“Così ho salvato la vita di un bambino”. Ai nostri microfoni la storia di Nando, eroe del quotidiano

Parla Nando, operatore della Napoli Sociale che si è reso protagonista di un gesto di estremo coraggio

“È un bambino molto vivace, sono certo che si riprenderà”. Nando ha occhi brillanti e un sorriso espansivo, che si allarga ancora di più quando parla di Antonio (nome di fantasia, ndr) il bambino che ha salvato strappandolo alle braccia della morte. Un piccolo grande gesto di quotidiano eroismo di cui Nando Musella, dipendente della Napoli Sociale, società partecipata del Comune di Napoli che offre assistenza in varie strutture, si è reso protagonista grazie al suo lavoro.

Un piccolo gesto di quotidiano eroismo

Nando è di servizio al nido comunale Partenope, nel rione Luzzatti. Il suo compito, come quello dei suoi colleghi, è quello di supportare l’attività didattica delle educatrici con i piccoli del nido. “Erano circa le 11,30 di mattina” racconta, “quando sono stato chiamato nella classe accanto a quella in cui stavo lavorando. Un bambino si è sentito male, e le educatrici spaventate hanno subito chiesto il mio intervento”. Nando infatti, grazie alle sue competenze professionali, è in grado, come altri suoi colleghi che hanno frequentato il corso fortemente voluto dai vertici della Napoli Sociale, di praticare un intervento di primo soccorso. “Quando sono arrivato in classe” racconta, il piccolo era steso a terra, cianotico. Non respirava più, la lingua gli aveva ostruito le vie respiratorie”. Ma Nando non si è lasciato prendere dal panico, e ha mantenuto il sangue freddo. “Gli ho aperto a forza la bocca e gli ho praticato la respirazione bocca a bocca e il massaggio cardiaco. Dopo poco fortunatamente il bambino si è ripreso”. Poco più di un minuto di puro terrore, che fortunatamente ha avuto un lieto fine. Come si è sentito subito dopo? “Benissimo” sorride. “Ma in fondo”, ci tiene a precisare, “ho solo fatto il mio dovere”.
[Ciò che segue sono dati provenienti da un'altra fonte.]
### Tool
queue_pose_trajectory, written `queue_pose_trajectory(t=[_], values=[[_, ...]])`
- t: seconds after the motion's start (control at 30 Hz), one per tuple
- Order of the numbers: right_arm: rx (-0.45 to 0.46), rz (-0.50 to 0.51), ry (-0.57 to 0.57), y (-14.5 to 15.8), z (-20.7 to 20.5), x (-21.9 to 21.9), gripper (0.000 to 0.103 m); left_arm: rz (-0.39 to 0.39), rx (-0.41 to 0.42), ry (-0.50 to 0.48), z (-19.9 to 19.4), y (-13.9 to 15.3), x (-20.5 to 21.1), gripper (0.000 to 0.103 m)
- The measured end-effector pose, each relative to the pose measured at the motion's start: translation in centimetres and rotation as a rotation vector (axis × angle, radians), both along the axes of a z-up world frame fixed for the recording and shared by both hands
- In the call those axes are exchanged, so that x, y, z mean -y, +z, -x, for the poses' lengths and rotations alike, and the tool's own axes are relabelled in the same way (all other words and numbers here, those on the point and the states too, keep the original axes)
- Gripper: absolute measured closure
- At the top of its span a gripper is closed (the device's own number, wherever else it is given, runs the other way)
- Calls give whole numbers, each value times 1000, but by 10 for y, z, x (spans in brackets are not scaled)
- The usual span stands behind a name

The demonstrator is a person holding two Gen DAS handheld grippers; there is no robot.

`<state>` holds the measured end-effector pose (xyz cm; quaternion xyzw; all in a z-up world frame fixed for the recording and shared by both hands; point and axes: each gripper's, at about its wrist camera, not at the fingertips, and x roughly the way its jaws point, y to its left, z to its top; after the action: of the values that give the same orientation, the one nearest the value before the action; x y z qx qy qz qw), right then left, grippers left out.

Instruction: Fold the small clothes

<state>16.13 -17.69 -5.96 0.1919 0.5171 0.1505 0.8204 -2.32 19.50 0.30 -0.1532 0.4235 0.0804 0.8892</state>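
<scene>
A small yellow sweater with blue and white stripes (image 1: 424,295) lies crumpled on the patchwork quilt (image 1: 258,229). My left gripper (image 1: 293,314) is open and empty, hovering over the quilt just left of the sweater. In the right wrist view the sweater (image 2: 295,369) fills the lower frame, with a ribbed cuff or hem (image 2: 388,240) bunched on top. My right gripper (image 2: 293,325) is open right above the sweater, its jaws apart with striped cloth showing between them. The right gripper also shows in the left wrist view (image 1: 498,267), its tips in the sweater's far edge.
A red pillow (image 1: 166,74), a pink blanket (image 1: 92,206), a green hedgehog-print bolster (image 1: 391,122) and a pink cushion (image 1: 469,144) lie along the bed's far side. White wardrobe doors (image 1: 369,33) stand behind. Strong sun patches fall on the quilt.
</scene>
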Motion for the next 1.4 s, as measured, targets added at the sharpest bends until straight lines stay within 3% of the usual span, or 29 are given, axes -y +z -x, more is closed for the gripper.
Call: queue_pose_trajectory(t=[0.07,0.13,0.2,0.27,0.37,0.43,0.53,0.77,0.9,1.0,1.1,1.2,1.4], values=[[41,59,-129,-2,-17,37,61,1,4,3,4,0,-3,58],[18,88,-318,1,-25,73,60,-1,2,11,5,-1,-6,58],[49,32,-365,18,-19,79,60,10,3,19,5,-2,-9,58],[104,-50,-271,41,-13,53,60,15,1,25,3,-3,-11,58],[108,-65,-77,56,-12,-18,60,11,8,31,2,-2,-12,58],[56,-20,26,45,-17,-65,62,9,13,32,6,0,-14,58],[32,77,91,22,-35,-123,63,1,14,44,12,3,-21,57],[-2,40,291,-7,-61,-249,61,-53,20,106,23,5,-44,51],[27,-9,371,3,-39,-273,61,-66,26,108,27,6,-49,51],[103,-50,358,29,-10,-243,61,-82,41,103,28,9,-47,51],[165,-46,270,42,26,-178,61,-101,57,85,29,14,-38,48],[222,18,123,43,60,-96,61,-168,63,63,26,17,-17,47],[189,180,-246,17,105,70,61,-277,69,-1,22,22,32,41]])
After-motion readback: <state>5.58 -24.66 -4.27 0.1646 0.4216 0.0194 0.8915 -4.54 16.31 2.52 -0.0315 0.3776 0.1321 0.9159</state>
Il riconoscimento del Sindaco Luigi De Magistris

Un gesto coraggioso che è arrivato anche alle orecchie del sindaco, il quale ha deciso di riceverlo ieri pomeriggio in un incontro a porte chiuse durante il quale gli ha consegnato una medaglia del Comune di Napoli come segno di riconoscimento per il suo gesto, che ha davvero salvato la vita del piccolo Antonio. “Le educatrici pensavano che fosse morto. Effettivamente il bambino non respirava più. Io ho fatto quello che dovevo fare, e fortunatamente ce l’ho fatta. Antonio ce l’ha fatta” racconta Nando, gli occhi velati dalla commozione.
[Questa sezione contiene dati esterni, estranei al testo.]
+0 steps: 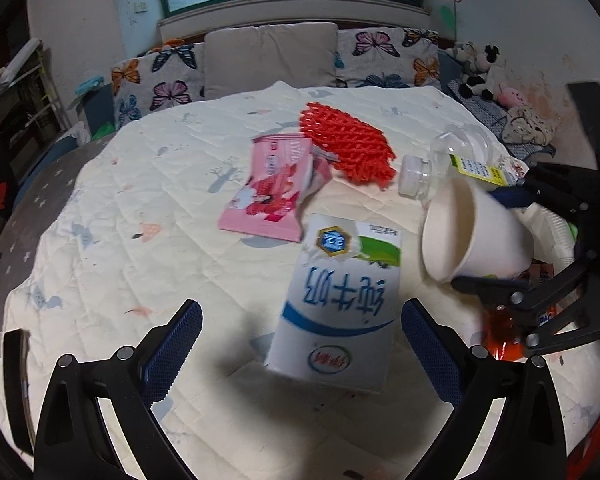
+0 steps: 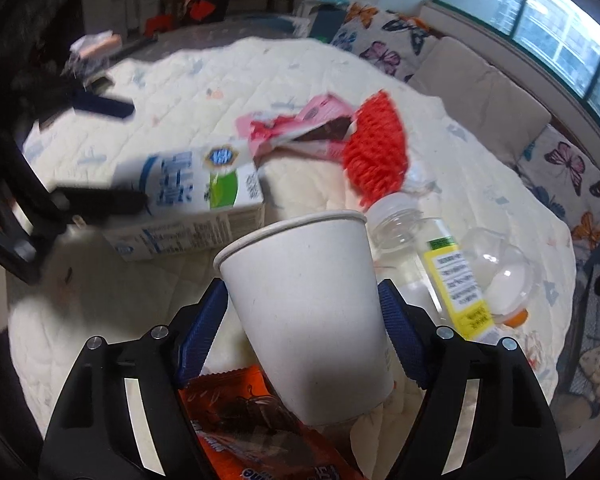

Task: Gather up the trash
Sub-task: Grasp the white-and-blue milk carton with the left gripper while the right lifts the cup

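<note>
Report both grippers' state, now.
Left gripper: open, milk carton between its fingers, not gripped.
Right gripper: shut on paper cup.

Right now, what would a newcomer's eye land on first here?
Probably the white paper cup, tilted between the right gripper's blue pads, over an orange wrapper. Next, the milk carton lying on the quilt between the left gripper's open jaws. Behind it, the red foam net beside a pink packet.
</note>
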Demonstrator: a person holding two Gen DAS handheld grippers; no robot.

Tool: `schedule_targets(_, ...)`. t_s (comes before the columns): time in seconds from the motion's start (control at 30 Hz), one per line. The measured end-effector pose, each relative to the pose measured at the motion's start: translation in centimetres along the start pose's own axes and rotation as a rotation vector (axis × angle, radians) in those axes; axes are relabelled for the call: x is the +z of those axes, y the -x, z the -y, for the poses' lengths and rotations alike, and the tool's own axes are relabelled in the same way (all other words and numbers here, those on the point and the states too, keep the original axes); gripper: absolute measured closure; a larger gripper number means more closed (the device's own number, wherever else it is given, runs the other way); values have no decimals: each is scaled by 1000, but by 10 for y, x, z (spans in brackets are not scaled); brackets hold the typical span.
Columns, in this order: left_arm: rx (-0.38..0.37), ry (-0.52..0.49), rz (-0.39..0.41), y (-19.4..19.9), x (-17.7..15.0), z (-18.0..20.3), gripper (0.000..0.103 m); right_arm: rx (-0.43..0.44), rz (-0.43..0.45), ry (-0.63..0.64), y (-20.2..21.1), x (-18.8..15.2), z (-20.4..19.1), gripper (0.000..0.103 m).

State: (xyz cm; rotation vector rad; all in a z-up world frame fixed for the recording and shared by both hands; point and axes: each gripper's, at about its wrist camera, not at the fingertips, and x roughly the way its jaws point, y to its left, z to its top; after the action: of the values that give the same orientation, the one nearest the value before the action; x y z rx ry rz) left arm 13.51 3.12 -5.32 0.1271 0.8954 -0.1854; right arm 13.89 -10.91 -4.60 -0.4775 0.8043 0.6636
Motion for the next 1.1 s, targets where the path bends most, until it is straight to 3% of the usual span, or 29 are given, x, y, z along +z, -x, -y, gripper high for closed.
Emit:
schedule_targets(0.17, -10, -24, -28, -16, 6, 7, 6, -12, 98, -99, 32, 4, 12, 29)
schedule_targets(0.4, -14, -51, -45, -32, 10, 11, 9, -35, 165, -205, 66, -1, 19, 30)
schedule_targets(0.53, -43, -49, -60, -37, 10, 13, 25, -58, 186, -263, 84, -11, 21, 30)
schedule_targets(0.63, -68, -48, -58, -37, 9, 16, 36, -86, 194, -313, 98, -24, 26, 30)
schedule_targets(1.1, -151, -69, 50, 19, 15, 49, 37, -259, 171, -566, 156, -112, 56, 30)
“C’è bisogno della Napoli Sociale”

Un intervento reso possibile proprio grazie all’impegno della Napoli Sociale, che ha scelto di fare della formazione di alto livello dei suoi dipendenti la sua punta di diamante: “Crediamo sia indispensabile investire sulla formazione del nostro personale, per offrire un servizio sempre migliore nelle varie strutture in cui lavoriamo” afferma l’Ad di Napoli Sociale, il prof. Felice Marinelli. La Napoli Sociale, società partecipata del Comune di Napoli, conta attualmente 415 dipendenti, e offre numerosi servizi socialmente utili, dal trasporto disabili, all’assistenza scolastica e domiciliare integrata. “Ora stiamo vagliando un nuovo progetto per inserire il nostro personale nelle piscine comunali durante l’estate,  per cui è necessario avere quel tipo di brevetto di primo soccorso e di intervento in casi specifici di annegamento” spiega Dario Bello, responsabile produzione di Napoli Sociale. “La storia di Nando, uno dei nostri 20 operatori in servizio nei vari nidi comunali, è una storia straordinaria, ma quotidianamente accadono tante microstorie ordinarie”. Storie che spesso passano sotto silenzio, ma che varrebbe la pena di raccontare.

Oggi il piccolo Antonio sta bene. Non è ancora tornato al nido per una serie di accertamenti, ma è già passato a salutare il suo salvatore insieme alla famiglia, che non smetterà mai di ringraziare Nando per il suo coraggio. Come è stato rivedere Antonio? “Emozionante. Si è ripreso bene, speriamo che torni presto in classe” dice Nando. I suoi occhi non sono mai stati tanto accesi.